You are viewing a plain text version of this content. The canonical link for it is here.
Posted to dev@hive.apache.org by "Puneet Gupta (JIRA)" <ji...@apache.org> on 2014/02/15 09:53:19 UTC

[jira] [Commented] (HIVE-5922) In orc.InStream.CompressedStream, the desired position passed to seek can equal offsets[i] + bytes[i].remaining() when ORC predicate pushdown is enabled

    [ https://issues.apache.org/jira/browse/HIVE-5922?page=com.atlassian.jira.plugin.system.issuetabpanels:comment-tabpanel&focusedCommentId=13902353#comment-13902353 ] 

Puneet Gupta commented on HIVE-5922:
------------------------------------

I got a similar Exception  ( on seeking to row 9,103,258 )

java.io.IOException: Seek outside of data in compressed stream Stream for column 65 kind DATA position: 1572882 length: 2116178 range: 1 offset: 1048588 limit: 1048588 range 0 = 0 to 0;  range 1 = 524294 to 1048588;  range 2 = 1835029 to 262147 uncompressed: 1048588 to 1048588 to 1572882
	at org.apache.hadoop.hive.ql.io.orc.InStream$CompressedStream.seek(InStream.java:277)
	at org.apache.hadoop.hive.ql.io.orc.InStream$CompressedStream.readHeader(InStream.java:153)
	at org.apache.hadoop.hive.ql.io.orc.InStream$CompressedStream.read(InStream.java:197)
	at org.apache.hadoop.hive.ql.io.orc.SerializationUtils.readInts(SerializationUtils.java:450)
	at org.apache.hadoop.hive.ql.io.orc.RunLengthIntegerReaderV2.readPatchedBaseValues(RunLengthIntegerReaderV2.java:161)
	at org.apache.hadoop.hive.ql.io.orc.RunLengthIntegerReaderV2.readValues(RunLengthIntegerReaderV2.java:54)
	at org.apache.hadoop.hive.ql.io.orc.RunLengthIntegerReaderV2.skip(RunLengthIntegerReaderV2.java:318)
	at org.apache.hadoop.hive.ql.io.orc.RecordReaderImpl$IntTreeReader.skipRows(RecordReaderImpl.java:427)
	at org.apache.hadoop.hive.ql.io.orc.RecordReaderImpl$StructTreeReader.skipRows(RecordReaderImpl.java:1181)
	at org.apache.hadoop.hive.ql.io.orc.RecordReaderImpl.advanceToNextRow(RecordReaderImpl.java:2183)
	at org.apache.hadoop.hive.ql.io.orc.RecordReaderImpl.seekToRow(RecordReaderImpl.java:2284)

Some observations
----
1. I have used Snappy for compression 

2. there are 75 columns in the file (mostly numbers - int,long,byte,short  and a few strings). Exception always happens for column 65 which is an int. If I remove this column from include column list, seek works fine . 

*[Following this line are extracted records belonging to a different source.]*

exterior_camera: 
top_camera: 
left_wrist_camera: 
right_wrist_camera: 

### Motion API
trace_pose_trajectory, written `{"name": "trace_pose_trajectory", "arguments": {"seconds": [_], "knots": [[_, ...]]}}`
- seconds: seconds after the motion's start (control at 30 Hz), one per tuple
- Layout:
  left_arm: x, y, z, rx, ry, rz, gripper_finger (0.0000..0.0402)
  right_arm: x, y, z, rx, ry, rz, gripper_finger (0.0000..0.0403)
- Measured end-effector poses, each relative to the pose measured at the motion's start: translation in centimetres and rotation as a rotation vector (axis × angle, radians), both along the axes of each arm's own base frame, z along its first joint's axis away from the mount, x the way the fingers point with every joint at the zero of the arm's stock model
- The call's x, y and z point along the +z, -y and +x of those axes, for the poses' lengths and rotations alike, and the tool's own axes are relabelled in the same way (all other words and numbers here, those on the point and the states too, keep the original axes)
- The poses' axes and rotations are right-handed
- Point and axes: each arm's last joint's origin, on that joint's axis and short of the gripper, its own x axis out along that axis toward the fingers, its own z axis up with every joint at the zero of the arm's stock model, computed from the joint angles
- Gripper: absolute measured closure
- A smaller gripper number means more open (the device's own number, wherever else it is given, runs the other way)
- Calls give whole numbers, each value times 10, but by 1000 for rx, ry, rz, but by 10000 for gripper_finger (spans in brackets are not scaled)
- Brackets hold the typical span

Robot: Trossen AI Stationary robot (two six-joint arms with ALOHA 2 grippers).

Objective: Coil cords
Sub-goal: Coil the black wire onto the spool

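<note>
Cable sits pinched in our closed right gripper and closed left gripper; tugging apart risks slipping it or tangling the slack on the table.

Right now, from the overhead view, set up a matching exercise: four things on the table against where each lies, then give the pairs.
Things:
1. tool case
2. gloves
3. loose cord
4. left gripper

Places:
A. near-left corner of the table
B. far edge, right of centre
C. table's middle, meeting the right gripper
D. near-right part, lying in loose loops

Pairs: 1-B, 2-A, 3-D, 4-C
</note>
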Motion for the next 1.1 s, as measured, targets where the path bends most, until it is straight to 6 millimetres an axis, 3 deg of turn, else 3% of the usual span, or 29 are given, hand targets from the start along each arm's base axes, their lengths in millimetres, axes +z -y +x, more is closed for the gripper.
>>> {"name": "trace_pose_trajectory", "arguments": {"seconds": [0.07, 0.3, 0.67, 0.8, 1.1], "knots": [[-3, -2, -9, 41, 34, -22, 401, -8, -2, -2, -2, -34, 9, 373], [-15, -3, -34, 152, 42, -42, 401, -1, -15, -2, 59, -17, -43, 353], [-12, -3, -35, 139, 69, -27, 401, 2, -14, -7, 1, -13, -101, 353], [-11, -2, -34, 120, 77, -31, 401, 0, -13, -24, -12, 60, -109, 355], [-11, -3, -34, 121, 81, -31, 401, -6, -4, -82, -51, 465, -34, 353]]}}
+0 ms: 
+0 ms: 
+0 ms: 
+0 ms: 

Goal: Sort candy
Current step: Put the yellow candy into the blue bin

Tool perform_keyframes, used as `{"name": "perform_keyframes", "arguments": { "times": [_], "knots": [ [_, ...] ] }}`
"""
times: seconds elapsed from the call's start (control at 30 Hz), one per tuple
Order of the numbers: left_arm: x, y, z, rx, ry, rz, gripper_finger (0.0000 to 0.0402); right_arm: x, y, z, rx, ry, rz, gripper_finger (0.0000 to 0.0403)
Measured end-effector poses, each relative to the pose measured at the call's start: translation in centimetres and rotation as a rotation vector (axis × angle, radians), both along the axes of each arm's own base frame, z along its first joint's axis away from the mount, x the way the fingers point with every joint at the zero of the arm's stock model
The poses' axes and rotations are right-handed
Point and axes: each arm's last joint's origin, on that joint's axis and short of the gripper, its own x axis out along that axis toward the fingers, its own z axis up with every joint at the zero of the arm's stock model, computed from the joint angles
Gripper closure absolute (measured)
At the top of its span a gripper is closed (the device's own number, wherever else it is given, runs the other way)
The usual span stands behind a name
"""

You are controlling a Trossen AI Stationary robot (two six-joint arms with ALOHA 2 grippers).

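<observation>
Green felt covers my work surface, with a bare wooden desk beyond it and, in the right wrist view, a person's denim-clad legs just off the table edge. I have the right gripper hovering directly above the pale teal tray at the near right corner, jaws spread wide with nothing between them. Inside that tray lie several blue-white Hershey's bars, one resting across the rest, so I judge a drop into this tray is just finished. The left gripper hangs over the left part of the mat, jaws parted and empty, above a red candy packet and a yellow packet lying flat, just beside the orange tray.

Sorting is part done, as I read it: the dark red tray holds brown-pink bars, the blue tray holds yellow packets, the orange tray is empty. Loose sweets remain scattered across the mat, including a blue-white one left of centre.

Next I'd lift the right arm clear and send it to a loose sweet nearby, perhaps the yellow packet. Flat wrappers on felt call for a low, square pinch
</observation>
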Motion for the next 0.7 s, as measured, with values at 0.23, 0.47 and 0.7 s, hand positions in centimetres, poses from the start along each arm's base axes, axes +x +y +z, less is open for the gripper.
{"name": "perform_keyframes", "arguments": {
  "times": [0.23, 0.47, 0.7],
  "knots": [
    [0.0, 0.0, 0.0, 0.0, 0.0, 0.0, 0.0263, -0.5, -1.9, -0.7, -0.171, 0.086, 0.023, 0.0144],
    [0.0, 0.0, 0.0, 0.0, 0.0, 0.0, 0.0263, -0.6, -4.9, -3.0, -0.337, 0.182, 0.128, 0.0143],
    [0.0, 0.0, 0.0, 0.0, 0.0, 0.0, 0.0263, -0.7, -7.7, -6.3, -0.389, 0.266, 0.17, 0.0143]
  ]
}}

2. This issue happens only when I am seeking to row using RecordReader.seekToRow(long). In this flow the RecordReader is created using  Reader.rows(long, long, boolean[], SearchArgument, String[]). The SearchArgument is using "IN" construct with 200 long values which are actually the row numbers I want to retrieve   (SearchArgument.FACTORY.newBuilder().startOr().in(colName, 200 Long Values).end().build()). Exception happens for seek to row 9103258 (file has about 13 million rows). I tried SearchArgument with just one IN value of 9103258.... BINGO .. got the same Exception. This problem can be reproduced for any rowSeek between 9103258 and 9103279. Rows after this seem to work fine .

3. I face no Exceptions if the RecordReader is created using Reader.rows(null), and the entire file is iterated using RecordReader.hasNext() and RecordReader.next()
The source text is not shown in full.